Aunque con la salida del más entero cuarto toro pareció que la jornada tomaba cierto vuelo, solo fue en apariencia porque Cesar Rincón ni logró ser remedo de sí mismo. Lo que pudo ser y no fue porque el colombiano, otra vez reaparecido tras sus varios percances, no debería exponerse más sin estar completamente restablecido – cuestión ya harto difícil - so pena de sufrir otra cogida con peores o incluso con terribles consecuencias. La indudable raza de gran figura que nunca abandonará a Cesar unida a sus mermadas facultades físicas y a la consiguiente falta de confianza en sí mismo le pueden llevar a una catástrofe que en absoluto deseamos al maestro. Puede que de haber matado bien al cuarto toro hubiera cortado una oreja. Pero dio pena verle tan inseguro y a merced de sus propias carencias.

Más pena y hasta indignación nos produjo "Luguillano" que, aturdido con el quinto, mandó asesinarlo en varas y no lo quiso ver tras un brillante tercio de banderillas a cargo de su ocasional peón "El Chano". Por muy paisano que sea, elegirle como sustituto de "El Cid" fue un abuso y un dislate. La gente, además, se lo tomó a chacota jaleando sus exagerados intentos de torear tan tenso, deslavazado y retorcido como un viejo sarmiento. Que "Luguillano" siga aún en activo es un desatino. Contratarle, un despropósito.

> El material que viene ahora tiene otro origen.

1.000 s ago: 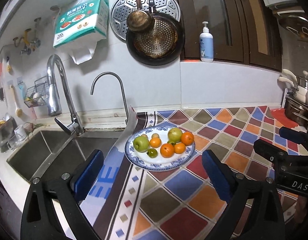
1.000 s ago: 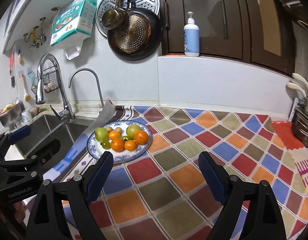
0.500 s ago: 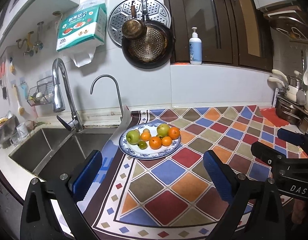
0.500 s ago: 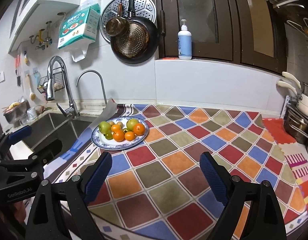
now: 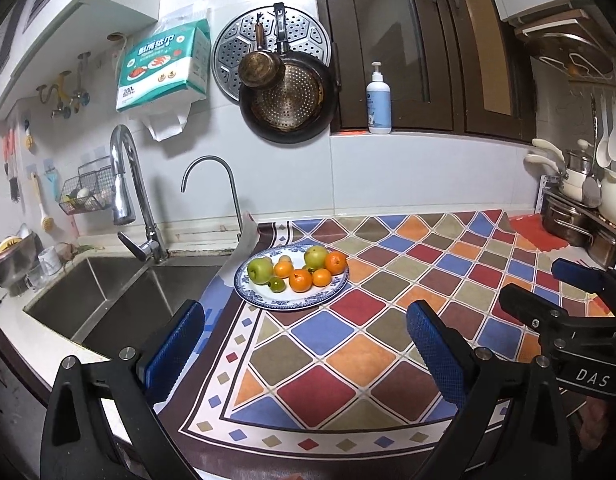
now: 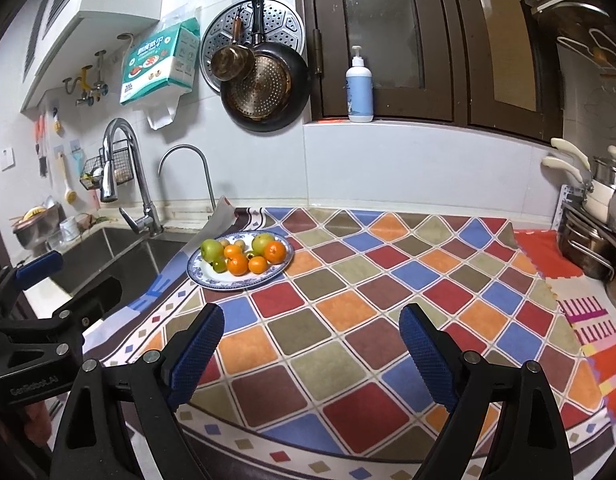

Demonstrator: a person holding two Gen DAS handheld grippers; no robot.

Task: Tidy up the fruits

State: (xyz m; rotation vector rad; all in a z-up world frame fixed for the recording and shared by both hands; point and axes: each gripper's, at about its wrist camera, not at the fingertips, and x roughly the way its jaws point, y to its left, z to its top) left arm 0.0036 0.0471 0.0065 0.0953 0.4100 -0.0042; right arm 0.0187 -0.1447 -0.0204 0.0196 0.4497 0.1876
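Observation:
A blue-rimmed white plate (image 5: pixel 264 302) stands on the chequered mat near the sink, holding two green apples (image 5: pixel 260 270), several oranges (image 5: pixel 300 280) and small fruits. It also shows in the right wrist view (image 6: pixel 212 278). My left gripper (image 5: pixel 306 344) is open and empty, held back over the mat's front edge, well short of the plate. My right gripper (image 6: pixel 312 344) is open and empty, also back from the plate. Each gripper shows at the edge of the other's view.
A double steel sink (image 5: pixel 108 292) with two taps lies left of the plate. Pans (image 5: pixel 286 98) hang on the wall. A soap bottle (image 5: pixel 379 100) stands on the sill. Pots and a dish rack (image 5: pixel 580 216) stand at the far right. The chequered mat (image 5: pixel 388 320) covers the counter.
Both grippers have drawn back and up from the plate, which now looks smaller and farther. Both stay open. The fruit has not moved.

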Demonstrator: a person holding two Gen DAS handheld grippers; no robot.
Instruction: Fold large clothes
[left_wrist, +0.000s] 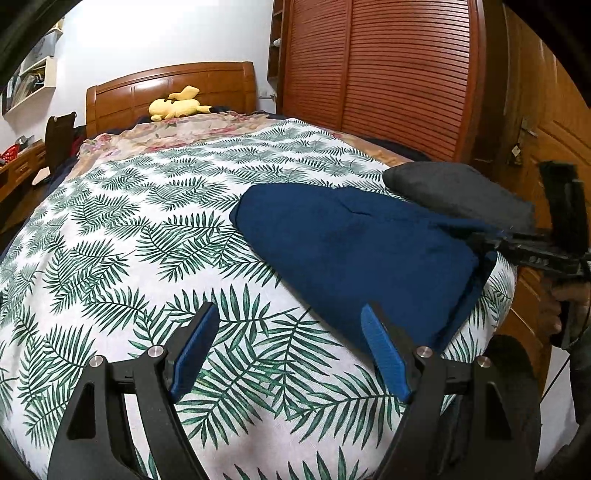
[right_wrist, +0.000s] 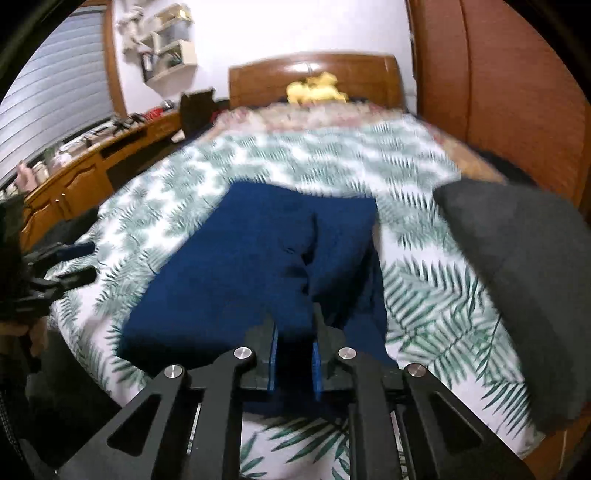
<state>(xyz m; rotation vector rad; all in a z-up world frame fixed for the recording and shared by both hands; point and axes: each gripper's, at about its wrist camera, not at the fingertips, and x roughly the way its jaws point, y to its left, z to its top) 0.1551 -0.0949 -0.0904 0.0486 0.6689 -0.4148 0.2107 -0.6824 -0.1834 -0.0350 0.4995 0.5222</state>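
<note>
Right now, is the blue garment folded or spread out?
Folded: the blue garment lies as a compact layered block on the bed, and the right tongs pinch one doubled edge.

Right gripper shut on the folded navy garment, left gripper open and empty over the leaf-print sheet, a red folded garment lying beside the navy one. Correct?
Not quite: the second folded garment is dark grey, not red, as the right wrist view shows. The rest stands.

Right wrist view: leaf-print bedspread (right_wrist: 332, 155) motion-blurred; yellow plush (right_wrist: 316, 90) indistinct.
</note>
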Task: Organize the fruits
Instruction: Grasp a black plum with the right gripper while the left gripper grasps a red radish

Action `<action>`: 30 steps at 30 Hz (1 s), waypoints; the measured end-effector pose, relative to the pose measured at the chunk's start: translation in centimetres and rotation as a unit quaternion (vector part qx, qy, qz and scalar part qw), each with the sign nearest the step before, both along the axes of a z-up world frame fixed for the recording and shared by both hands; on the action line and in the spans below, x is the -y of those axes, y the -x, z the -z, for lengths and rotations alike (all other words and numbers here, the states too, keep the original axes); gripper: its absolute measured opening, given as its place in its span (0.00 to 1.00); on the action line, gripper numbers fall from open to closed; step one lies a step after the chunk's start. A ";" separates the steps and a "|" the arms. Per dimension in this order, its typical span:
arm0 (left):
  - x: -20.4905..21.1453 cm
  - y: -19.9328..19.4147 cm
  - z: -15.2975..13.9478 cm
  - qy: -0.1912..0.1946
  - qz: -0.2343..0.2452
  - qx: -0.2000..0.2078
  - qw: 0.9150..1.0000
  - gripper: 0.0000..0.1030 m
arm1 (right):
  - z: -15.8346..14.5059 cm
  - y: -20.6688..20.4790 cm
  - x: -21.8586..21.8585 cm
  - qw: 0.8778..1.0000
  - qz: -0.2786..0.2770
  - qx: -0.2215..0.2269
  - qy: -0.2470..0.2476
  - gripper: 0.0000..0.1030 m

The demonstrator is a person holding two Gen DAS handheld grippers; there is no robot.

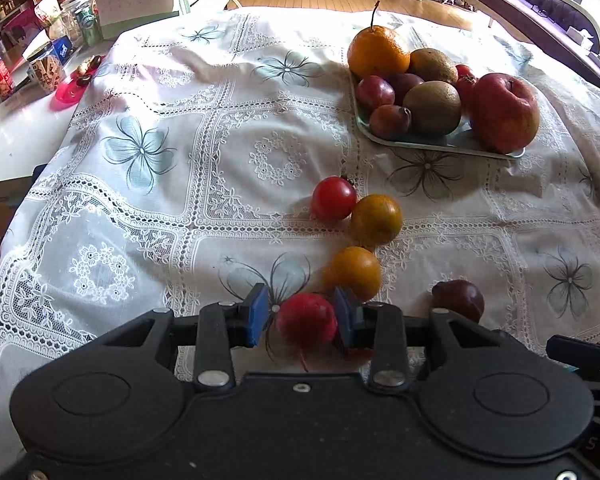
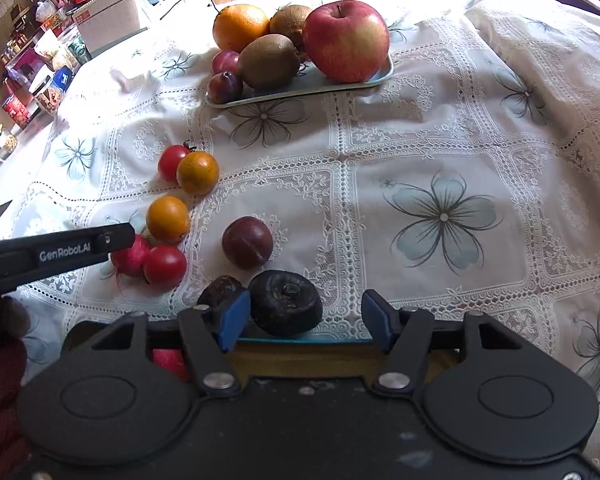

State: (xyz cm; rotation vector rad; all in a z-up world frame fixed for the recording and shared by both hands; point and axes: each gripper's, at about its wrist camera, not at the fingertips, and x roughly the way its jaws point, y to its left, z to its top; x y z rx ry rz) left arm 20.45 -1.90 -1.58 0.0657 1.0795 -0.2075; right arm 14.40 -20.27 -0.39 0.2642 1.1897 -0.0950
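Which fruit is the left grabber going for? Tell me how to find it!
Start at the tray of big fruit, then follow the loose fruits down the tablecloth to the left gripper. Between its blue pads sits a radish: pinkish-red, with a thin root tail, unlike the orange fruit behind.

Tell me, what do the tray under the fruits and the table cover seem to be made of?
Tray: probably plastic or enamelled metal, pale green, smooth; its thin rim shines.
Table cover: white lace-like fabric, matte; openwork bands, printed flowers and soft wrinkles show.
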 end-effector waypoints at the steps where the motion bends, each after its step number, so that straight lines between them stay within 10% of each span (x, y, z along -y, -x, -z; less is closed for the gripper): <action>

Menos mal que "El Juli" puso remedio al enorme fiasco con una actuación realmente magnífica frente al sexto toro con el que, una vez más en esta temporada, dejó constancia de su ya madura maestría. Magisterio que desde hace ya varios días y allá donde actúe sin distinción de plazas viene exhibiendo con tan aplastante autoridad que quizá llevado por su ardor juvenil – aunque parezca un veterano incluso envejecido todavía es un niño – abuse de los toros y de sí mismo en la creencia de gozar un estado de irreal inviolabilidad. Nada menos cierto como, desgraciadamente, pudo comprobar ayer. Los toros, por muy dominados que parezcan estar, siempre pueden herir y hasta matar, Y así, en el gratuito postre de una faena ya terminada, fue como cayó herido "El Juli" repentina e inesperadamente alcanzado por el toro que lo levantó prendido por un muslo sin que el percance pareciera en principio lo que de seguido fue. Sangría abundante, torniquete, y Julián dispuesto a matar estando gravemente herido, cosa que logró al primer envite para, una vez cumplida la heroica misión, dejarse llevar a la enfermería sin importarle los trofeos que a la postre paseó su cuadrilla. Otra lección más del joven gran torero que, además, viene a dejar en entredicho las intolerables campañas que estos días sufre la Fiesta en un programa de televisión. ¿Será suficiente que caiga tan gran figura como tantos otros antes para que se deje de maldecir y maltratar la profesión más honrosa que existe en el mundo?.